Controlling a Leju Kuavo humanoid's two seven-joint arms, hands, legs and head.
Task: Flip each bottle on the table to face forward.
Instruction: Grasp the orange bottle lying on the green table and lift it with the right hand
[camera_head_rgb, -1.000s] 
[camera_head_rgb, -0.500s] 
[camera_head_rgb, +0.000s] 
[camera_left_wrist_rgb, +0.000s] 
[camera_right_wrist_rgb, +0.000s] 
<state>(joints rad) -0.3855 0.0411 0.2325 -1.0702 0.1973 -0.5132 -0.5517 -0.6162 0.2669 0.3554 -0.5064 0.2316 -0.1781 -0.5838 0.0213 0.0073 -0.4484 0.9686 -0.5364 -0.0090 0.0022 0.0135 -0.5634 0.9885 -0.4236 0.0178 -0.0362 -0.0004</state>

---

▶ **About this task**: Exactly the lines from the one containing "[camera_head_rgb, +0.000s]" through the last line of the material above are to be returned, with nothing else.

▶ **Exercise response**:
[camera_head_rgb, +0.000s] 
[camera_left_wrist_rgb, +0.000s] 
[camera_right_wrist_rgb, +0.000s] 
<state>(joints rad) -0.3855 0.0411 0.2325 -1.0702 0.1973 -0.5132 -0.5517 -0.6162 0.2669 0.3554 -0.5064 0.2316 -0.1781 -0.5838 0.0213 0.0073 -0.4484 0.9686 -0.5364 -0.0090 0.0022 0.0135 -0.5634 0.9885 -0.4236 0.0178 -0.0362 -0.0004</state>

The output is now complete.